The author also argues that the key processes in the pyramid model have been derived from the PII model and that his model offers and extra value by adding measurement methodologies for each of the three steps (Macnamara, 2005b. p. 266-67). Moreover, to allow data to be integrated into the ongoing monitoring and development of communication programmes and projects, the pyramid model includes formative and summative research methods.


CIPR'S Planning, Research and Evaluation (PRE) Process 


In 2011, the Chartered Institute of Public Relations (CIPR) published several editions of its Evaluation Toolkit to give PR and communication practitioners practical and efficient tools to undertake evaluation. Experts focused on the concept of planning, research and evaluation, which positions evaluation as an integral part of public relations campaign and stresses a close link between evaluation and research (Figure 5). The CIPR’s (2011, p.9) proposed scheme is a dynamic and iterative process that consists of five steps: audit, setting objectives, strategy and plan, ongoing measurement, and results and evaluation.

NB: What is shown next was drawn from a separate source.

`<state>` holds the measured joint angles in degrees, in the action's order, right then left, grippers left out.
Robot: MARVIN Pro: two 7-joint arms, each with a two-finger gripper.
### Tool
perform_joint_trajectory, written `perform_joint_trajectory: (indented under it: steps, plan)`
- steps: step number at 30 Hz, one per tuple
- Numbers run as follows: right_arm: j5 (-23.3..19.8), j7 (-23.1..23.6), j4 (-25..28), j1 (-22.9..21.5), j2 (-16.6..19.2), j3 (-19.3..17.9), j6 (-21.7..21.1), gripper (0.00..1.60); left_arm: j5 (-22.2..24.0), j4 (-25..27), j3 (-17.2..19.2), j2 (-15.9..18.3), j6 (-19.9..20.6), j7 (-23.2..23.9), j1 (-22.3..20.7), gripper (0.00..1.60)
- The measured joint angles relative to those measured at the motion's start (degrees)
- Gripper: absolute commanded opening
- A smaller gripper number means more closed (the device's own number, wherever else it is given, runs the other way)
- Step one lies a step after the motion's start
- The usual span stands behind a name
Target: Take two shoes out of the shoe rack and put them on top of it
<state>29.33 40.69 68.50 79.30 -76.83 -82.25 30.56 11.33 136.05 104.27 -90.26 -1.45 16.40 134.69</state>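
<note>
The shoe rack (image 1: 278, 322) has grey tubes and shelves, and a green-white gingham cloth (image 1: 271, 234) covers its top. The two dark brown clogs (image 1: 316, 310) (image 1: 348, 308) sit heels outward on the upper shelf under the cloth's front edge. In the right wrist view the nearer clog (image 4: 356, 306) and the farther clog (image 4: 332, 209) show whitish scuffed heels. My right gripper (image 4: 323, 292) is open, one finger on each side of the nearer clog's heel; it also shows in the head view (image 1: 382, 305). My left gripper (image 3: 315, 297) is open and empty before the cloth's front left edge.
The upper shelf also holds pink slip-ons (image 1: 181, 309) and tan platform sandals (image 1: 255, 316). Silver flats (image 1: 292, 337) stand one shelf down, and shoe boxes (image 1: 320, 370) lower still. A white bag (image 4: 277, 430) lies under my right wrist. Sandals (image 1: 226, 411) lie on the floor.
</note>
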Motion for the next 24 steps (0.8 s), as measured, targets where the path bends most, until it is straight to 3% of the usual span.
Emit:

The first step in the process is concerned with doing research and gathering information to form a base on which the campaign or programme is based. The SMART (specific, measurable, achievable, realistic and timely) objectives, which are also aligned with the overall business goals, are set during the second step. The third step deals with the strategy and its implementation. Besides, during this stage practitioners should decide upon the type of measurement to be used and pre-test PR techniques and messages to be deployed. Further, the fourth step deals with the ongoing measurement when checks are made and adjustments are introduced, if necessary. The fifth step deals with the examination whether and to what extent the set objectives for the campaign or programme have been achieved.

Public Relations Evaluation: Models and Process
Figure 3: The Planning, Research and Evaluation (PRE) process (CIPR 2011)


In conclusion, Walter Lindenmann's insight from 1993 remains relevant today, emphasizing the complexity of evaluating public relations effectiveness. As he rightly stated, there is no one-size-fits-all method for measuring the impact of public relations programs. The discussion of two evaluation models, the Preparation, Implementation, and Impact Model (PII), Macnamara's Pyramid Model, and the Chartered Institute of Public Relations' (CIPR) five-step circular planning, research, and evaluation process underscores the diverse array of tools and techniques needed to comprehensively assess public relations impact. This reinforces the dynamic nature of the field, requiring practitioners to tailor their evaluation strategies based on the specific objectives and levels of measurement required.